Los papás de Max Verstappen y de Checo Pérez están escenificando un muy sabroso melodrama.
Sabemos, por la celebridad de sus vástagos, de las andanzas de ambos y, en lo que toca al neerlandés, de la descomunal dureza con la que entrenó al hijo –siendo él, en sus tiempos, un piloto, digamos, bastante mediocre— para que consumara los sueños de gloria que en algún momento anidaran en lo más recóndito de su ser.
Pues, vaya que se cumplieron, en el hijo, las desaforadas ambiciones de su progenitor: Max es un piloto absolutamente portentoso, un fuera de serie dueño de una implacable templanza, así sea que la temprana relación con su padre –para los observadores externos de las cosas, como el escribidor que garrapatea trabajosamente estas líneas— pueda volverse, con el pasar de los años, materia de horas enteras pasadas en el diván del psicoanalista. Es una mera apreciación, desde luego, y un tanto abusiva, porque los réditos de la firmeza los disfruta el joven Verstappen de primera mano y no sabemos, tampoco, qué tan terrenalmente feliz pueda ser de todas maneras.
Del padre de Checo nos hemos enterado, entre otras cosas, que quería ser presidente de México, ni más ni menos. O a lo mejor anunció, de plano, que iba a ser el primer mandatario de la nación: no recuerdo con precisión cómo estuvo la proclama pero había ahí un componente bastante delirante, con el permiso de ustedes, más allá de que su hijo, él sí, haya alcanzado grandes logros: no cualquiera puede competir en la suprema categoría automovilística, ni mucho menos.

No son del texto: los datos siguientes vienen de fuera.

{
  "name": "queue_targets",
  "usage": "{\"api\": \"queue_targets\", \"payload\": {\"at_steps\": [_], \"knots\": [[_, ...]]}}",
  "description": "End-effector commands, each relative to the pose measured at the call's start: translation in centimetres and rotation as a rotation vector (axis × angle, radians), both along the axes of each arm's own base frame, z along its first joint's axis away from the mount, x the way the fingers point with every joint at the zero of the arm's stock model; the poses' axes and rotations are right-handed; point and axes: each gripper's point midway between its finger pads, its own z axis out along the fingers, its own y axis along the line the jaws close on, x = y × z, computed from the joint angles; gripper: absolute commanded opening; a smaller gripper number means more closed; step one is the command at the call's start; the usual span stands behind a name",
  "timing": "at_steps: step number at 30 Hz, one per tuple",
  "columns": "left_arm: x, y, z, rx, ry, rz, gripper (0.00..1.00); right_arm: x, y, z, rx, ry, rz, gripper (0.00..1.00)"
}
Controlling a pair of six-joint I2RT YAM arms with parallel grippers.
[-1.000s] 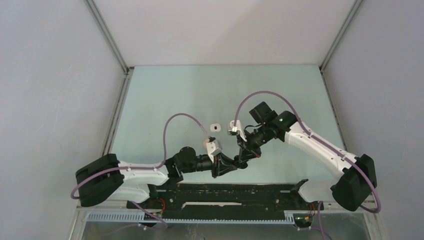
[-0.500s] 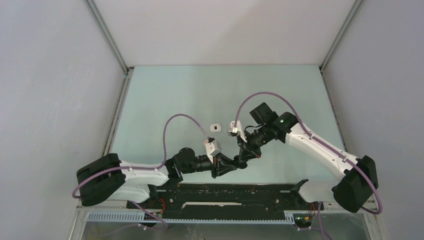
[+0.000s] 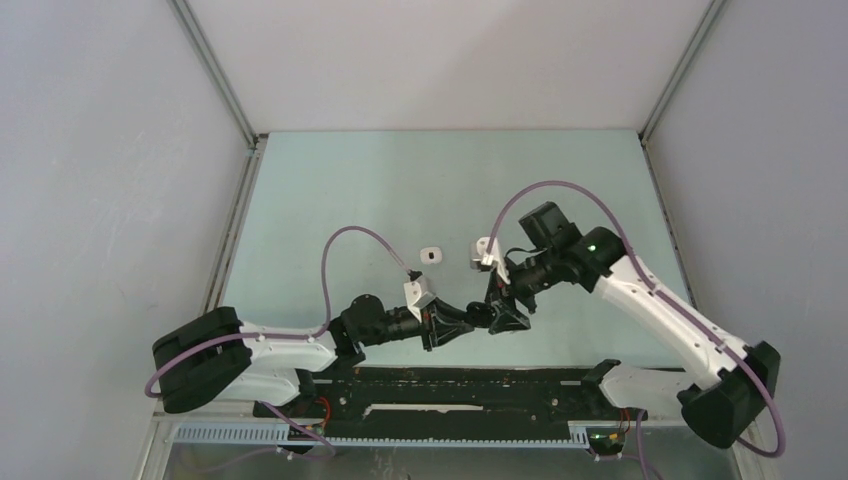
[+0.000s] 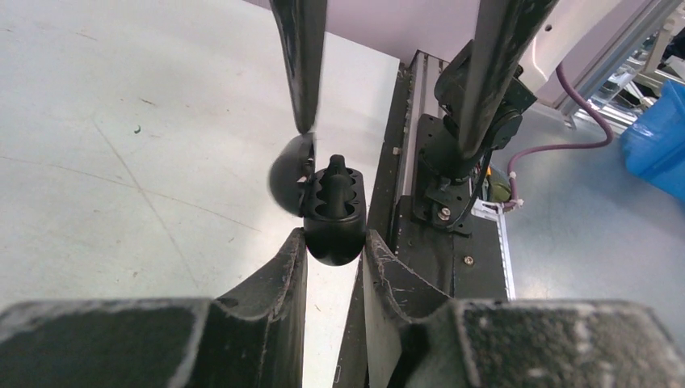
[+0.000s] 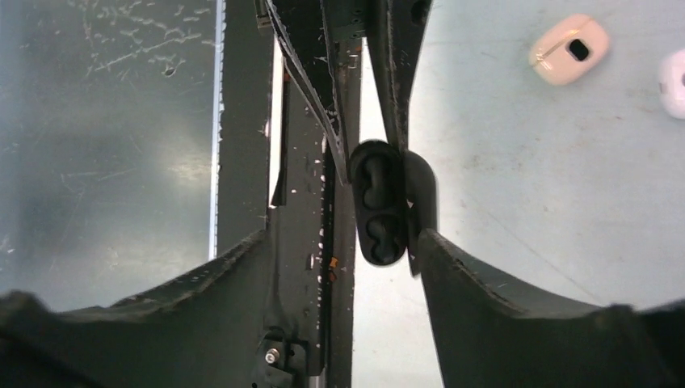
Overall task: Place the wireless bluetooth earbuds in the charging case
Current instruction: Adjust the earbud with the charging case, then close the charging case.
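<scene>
Green table point(image 3: 330, 180), one black case point(image 4: 335, 206) clenched by left gripper point(image 4: 333, 237) near front edge, right gripper point(image 5: 341, 233) released, white case point(image 3: 430, 254) beyond

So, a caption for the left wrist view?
Left gripper clamps the open black charging case, right gripper open just beyond.

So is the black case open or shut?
Open. The case has its lid swung aside, showing the two slots inside.

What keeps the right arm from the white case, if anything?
Likely yes, it can reach it. The right pincer is open and empty, and the white case lies apart from both arms on the table. But it straddles the black case held in the left pincer, so it must back off first.
</scene>
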Motion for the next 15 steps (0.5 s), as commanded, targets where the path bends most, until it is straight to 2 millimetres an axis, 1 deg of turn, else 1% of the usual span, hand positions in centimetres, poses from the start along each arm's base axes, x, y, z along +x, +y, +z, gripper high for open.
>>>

Los dos, Jos y Antonio –así son sus nombres de pila— escudan a ultranza a sus retoños. El papá del Max es más metiche al punto de haberse enredado en los asuntos de la escudería austriaca y, según dicen, de tener cierta influencia o por lo menos causar polémicas. Y, teniendo detrás a una prensa neerlandesa que no simpatizaba demasiado con el competidor tapatío se le endosa a su persona, en parte, la hostilidad hacia Checo.
En lo referente a Antonio Pérez Garibay, antiguo diputado del oficialismo morenista, ensalza los éxitos del hijo, como es normal, pero despliega a la vez un rasgo cultural muy mexicano, a saber, el victimismo: acaba, justamente, de acusar a Red Bull de no darle a Checo un coche como el de Verstappen añadiendo que, de otra manera, nuestro compatriota hubiera sido campeón del mundo.
El simple sentido común hace muy poco probable que una escudería perjudique deliberadamente a uno de sus pilotos, sobre todo que una de las razones de que Red Bull no obtuviera el título de constructores en 2024 fue precisamente la pobre actuación de Checo, por las razones que fueren: la dificultad de controlar el auto –la misma circunstancia que han sobrellevado posteriormente Liam Lawson y Yuki Tsunoda— o, pues sí, una baja en el rendimiento del piloto mexicano.
El asunto es que Jos ya le contestó al quejoso: lo llama ‘tonto’ y le dice que el coche era exactamente el mismo y que lo único que hacía falta era “pisar el acelerador”.